IRE1α, a type I transmembrane protein, is an important component of the conserved signaling pathway involved in the activation of unfolded proteins during ERS. IRE1α is phosphorylated by associating with TRAF2, resulting in activation of the NF-κB and JNK pathways. Activated JNK enters the nucleus, increases the expression of FasL and TNF, and initiates death receptor pathway-mediated apoptosis [5, 37]; NF-κB is a nuclear transcription factor that is widely involved in important pathophysiological processes, such as the cellular inflammatory response, transformation, and apoptosis.
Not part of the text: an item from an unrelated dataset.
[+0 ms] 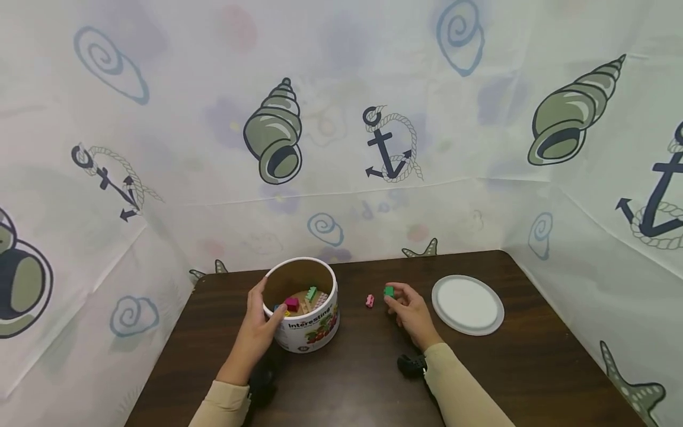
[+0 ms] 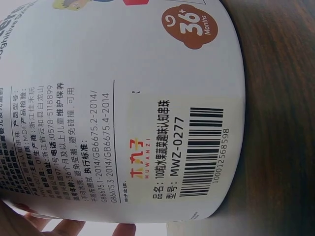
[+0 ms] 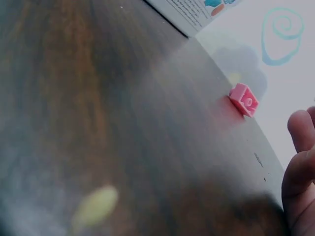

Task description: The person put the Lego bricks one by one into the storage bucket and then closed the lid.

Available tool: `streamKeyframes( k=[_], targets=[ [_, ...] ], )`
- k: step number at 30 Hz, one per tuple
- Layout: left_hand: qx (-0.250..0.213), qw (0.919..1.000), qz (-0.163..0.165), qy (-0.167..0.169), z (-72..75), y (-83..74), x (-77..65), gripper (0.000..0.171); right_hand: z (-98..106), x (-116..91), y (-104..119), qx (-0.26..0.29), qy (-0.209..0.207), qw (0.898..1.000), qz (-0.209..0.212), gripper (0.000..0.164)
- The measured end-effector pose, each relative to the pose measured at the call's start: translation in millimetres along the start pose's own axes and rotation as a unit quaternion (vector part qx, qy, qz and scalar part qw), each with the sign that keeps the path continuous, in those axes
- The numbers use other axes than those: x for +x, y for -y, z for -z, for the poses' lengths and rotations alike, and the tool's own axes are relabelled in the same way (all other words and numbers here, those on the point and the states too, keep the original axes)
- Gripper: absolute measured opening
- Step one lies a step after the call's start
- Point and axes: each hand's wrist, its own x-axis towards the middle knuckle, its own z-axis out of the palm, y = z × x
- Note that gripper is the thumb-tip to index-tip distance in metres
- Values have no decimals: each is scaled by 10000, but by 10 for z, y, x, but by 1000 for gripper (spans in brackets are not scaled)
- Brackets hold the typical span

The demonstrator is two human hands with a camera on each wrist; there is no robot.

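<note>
My left hand (image 1: 258, 326) grips the near-left rim of a white round tub (image 1: 306, 335), thumb over the edge and fingers along its outer side. Several toy bricks lie inside it, among them a dark pink brick (image 1: 291, 304) and a green brick (image 1: 311, 293). Between thumb and fingers, my right hand (image 1: 413, 314) pinches another green brick (image 1: 389, 291) over the table. Just left of that hand a small pink brick (image 1: 370, 301) lies on the wood; in the right wrist view the pink brick (image 3: 244, 101) shows its hollow side. The left wrist view shows the tub's printed label (image 2: 187, 152).
A white round lid (image 1: 468, 305) lies flat to the right of my right hand. The dark wooden table (image 1: 341, 391) meets a patterned cloth backdrop (image 1: 341, 225) at its back and sides. A black wrist device (image 1: 411, 366) sits under my right wrist.
</note>
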Motion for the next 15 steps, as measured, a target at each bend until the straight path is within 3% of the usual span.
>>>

Activation of NF-κB is an essential step in the production of inflammatory factors by antigen-presenting cells [38]. A recent study found that administration of GAS inhibited ERS and reduced NLRP3 inflammatory bodies, improving cognitive dysfunction and depressive behavior in mice with diabetic encephalopathy [39]. Therefore, we examined the ERS-related IRE1α/TRAF2/NF-κB signaling pathway. Our data showed that GAS injection reduced the expression of IRE1α, TRAF2, p-IκBα, p-p65, Bax, Bad, and Caspase-3 proteins after transplantation and that the expression of the Bcl2 protein was elevated. These results were confirmed by immunohistochemistry analysis. The results demonstrated that GAS can alleviate AR by inhibiting the ERS-related IRE1α/TRAF2/NF-κB pathway.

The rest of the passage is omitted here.